WORK TASK → In full and without alteration, transcribe the listing.

DATA SEGMENT →
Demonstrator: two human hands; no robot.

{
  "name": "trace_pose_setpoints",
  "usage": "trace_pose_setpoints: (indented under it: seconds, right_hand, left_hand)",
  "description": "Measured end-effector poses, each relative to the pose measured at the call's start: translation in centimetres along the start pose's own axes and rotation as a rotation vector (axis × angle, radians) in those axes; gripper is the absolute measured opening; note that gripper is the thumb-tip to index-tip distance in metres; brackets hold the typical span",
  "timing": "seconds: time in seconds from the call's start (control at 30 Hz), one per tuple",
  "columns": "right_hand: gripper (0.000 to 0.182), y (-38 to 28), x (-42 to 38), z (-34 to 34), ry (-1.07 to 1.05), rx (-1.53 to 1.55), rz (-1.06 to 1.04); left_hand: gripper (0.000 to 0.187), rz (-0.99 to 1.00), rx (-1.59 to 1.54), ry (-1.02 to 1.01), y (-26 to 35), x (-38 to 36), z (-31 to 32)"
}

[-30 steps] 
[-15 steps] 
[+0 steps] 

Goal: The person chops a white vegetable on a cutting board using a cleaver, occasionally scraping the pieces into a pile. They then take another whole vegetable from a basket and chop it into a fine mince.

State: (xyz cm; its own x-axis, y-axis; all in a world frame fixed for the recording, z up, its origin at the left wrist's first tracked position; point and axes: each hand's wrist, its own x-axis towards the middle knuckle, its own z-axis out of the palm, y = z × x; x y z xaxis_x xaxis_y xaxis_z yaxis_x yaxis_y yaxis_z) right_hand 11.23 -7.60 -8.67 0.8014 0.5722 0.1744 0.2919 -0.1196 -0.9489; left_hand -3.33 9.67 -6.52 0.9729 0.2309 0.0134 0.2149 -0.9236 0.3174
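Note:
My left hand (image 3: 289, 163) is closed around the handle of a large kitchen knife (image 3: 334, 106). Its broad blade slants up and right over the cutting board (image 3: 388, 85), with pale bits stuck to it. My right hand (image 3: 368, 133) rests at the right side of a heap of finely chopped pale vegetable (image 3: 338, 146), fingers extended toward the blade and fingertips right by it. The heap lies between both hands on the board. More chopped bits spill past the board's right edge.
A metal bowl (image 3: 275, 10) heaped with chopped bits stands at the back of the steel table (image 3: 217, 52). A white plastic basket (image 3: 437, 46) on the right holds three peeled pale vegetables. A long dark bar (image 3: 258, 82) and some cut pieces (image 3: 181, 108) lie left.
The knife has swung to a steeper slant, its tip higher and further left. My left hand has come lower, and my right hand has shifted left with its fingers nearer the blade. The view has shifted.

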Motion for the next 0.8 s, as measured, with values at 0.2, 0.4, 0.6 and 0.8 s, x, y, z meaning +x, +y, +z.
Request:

ANSWER TO THIS EXERCISE →
Demonstrator: two human hands; no robot.

{
  "name": "trace_pose_setpoints",
  "usage": "trace_pose_setpoints: (indented under it: seconds, right_hand, left_hand)",
  "description": "Measured end-effector poses, each relative to the pose measured at the call's start: translation in centimetres along the start pose's own axes and rotation as a rotation vector (axis × angle, radians) in those axes; gripper is the absolute measured opening; note that gripper is the thumb-tip to index-tip distance in metres; brackets hold the typical span",
  "timing": "seconds: time in seconds from the call's start (control at 30 Hz), one per tuple",
  "columns": "right_hand: gripper (0.000 to 0.182), y (-38 to 28), x (-42 to 38), z (-34 to 34), ry (-1.07 to 1.05), rx (-1.53 to 1.55), rz (-1.06 to 1.04); left_hand: gripper (0.000 to 0.187), rz (-0.99 to 1.00), rx (-1.59 to 1.54), ry (-1.02 to 1.01), y (-26 to 35), x (-38 to 36), z (-31 to 32)"
}

[-30 steps] 
[-15 steps] 
[+0 steps] 

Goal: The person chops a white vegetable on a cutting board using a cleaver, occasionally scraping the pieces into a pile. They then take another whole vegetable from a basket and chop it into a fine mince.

State: (xyz cm; its own x-axis, y-axis; all in a world frame fixed for the recording, z up, its origin at the left wrist's first tracked position; point and axes: each hand's wrist, its own x-axis towards the middle knuckle, its own z-axis out of the palm, y = z × x; x y z xaxis_x xaxis_y xaxis_z yaxis_x yaxis_y yaxis_z) right_hand 11.23 -7.60 -8.67 0.8014 0.5722 0.1744 0.2919 -0.1196 -0.9489; left_hand -3.33 9.67 -6.52 0.9729 0.2309 0.0134 0.2149 -0.9236 0.3174
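Note:
My left hand (image 3: 289, 163) is closed around the handle of a large kitchen knife (image 3: 334, 106). Its broad blade slants up and right over the cutting board (image 3: 388, 85), with pale bits stuck to it. My right hand (image 3: 368, 133) rests at the right side of a heap of finely chopped pale vegetable (image 3: 338, 146), fingers extended toward the blade and fingertips right by it. The heap lies between both hands on the board. More chopped bits spill past the board's right edge.
A metal bowl (image 3: 275, 10) heaped with chopped bits stands at the back of the steel table (image 3: 217, 52). A white plastic basket (image 3: 437, 46) on the right holds three peeled pale vegetables. A long dark bar (image 3: 258, 82) and some cut pieces (image 3: 181, 108) lie left.
The knife has swung to a steeper slant, its tip higher and further left. My left hand has come lower, and my right hand has shifted left with its fingers nearer the blade. The view has shifted.
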
Motion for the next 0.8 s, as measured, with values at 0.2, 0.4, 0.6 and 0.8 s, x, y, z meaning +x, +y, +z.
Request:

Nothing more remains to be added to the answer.